>>>

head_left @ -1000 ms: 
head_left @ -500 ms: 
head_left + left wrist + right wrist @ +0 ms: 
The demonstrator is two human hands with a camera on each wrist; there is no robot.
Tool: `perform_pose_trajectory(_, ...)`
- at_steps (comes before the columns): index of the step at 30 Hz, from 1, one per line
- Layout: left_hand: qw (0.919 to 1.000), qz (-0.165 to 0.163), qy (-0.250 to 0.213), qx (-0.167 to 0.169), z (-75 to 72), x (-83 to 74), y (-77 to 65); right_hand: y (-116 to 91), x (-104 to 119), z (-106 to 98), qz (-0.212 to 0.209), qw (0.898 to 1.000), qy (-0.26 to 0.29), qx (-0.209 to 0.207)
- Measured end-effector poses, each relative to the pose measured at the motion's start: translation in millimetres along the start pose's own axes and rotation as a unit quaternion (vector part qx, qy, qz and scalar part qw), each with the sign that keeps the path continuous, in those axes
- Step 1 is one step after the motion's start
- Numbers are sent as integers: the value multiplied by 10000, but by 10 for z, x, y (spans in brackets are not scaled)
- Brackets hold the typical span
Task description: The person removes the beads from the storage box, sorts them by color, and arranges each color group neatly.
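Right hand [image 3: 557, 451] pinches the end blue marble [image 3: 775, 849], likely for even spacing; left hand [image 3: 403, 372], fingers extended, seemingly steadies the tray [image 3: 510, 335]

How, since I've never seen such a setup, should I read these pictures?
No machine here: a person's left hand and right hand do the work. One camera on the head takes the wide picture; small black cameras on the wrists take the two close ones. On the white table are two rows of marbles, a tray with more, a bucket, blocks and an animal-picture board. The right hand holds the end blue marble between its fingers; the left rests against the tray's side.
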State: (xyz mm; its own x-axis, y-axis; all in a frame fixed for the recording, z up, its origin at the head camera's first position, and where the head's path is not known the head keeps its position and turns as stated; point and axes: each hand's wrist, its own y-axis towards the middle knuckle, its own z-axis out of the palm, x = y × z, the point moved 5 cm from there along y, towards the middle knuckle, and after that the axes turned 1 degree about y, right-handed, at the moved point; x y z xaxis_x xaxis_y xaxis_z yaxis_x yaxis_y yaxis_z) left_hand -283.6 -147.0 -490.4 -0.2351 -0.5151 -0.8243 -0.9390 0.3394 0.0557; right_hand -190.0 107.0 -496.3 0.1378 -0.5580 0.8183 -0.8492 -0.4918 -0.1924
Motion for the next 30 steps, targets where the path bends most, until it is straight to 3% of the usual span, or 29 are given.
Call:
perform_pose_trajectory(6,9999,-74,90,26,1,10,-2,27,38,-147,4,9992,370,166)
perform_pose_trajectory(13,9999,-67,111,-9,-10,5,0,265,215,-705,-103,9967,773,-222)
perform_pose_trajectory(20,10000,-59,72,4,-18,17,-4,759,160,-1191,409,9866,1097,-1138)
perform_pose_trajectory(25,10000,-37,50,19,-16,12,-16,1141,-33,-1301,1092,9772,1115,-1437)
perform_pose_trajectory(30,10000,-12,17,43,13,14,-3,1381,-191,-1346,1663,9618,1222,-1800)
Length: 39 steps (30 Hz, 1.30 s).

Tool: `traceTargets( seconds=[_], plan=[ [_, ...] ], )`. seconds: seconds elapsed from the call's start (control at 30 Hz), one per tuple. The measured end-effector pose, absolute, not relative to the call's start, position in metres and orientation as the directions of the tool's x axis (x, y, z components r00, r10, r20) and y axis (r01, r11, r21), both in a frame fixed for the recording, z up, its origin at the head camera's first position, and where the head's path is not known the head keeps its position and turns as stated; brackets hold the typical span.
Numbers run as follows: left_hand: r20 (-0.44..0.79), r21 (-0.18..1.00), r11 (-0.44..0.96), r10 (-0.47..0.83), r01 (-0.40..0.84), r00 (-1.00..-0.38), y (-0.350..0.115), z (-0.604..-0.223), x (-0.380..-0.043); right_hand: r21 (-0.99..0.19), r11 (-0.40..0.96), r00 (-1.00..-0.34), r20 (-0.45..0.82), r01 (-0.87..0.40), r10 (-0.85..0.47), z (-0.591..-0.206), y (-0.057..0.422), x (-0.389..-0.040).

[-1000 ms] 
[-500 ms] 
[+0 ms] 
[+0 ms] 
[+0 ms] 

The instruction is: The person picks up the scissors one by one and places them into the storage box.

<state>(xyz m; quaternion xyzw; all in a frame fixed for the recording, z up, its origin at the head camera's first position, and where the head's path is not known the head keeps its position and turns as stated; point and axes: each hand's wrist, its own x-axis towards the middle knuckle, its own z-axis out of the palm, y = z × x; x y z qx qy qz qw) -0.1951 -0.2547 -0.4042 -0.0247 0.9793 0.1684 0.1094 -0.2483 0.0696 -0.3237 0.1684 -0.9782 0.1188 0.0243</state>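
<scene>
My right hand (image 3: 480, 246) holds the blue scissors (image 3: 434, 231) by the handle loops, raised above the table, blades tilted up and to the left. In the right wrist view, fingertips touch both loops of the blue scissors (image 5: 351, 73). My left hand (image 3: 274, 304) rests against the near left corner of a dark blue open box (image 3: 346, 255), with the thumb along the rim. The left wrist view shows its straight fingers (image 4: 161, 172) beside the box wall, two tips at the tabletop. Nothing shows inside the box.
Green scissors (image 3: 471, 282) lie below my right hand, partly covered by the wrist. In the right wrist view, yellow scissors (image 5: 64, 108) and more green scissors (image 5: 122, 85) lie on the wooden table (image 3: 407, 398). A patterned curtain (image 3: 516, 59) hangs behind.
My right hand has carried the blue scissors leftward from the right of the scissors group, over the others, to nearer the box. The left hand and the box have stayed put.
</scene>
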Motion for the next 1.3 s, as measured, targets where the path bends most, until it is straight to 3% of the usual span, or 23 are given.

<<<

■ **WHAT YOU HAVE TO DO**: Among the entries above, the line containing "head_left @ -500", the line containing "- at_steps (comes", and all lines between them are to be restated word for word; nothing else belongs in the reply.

■ **SOLUTION BELOW**:
head_left @ -500 ms: 
head_left + left wrist + right wrist @ +0 ms: 
The demonstrator is two human hands with a camera on each wrist; there is no robot.
Tool: `perform_pose_trajectory(_, ...)`
- at_steps (comes before the columns): index of the step at 30 Hz, from 1, one per line

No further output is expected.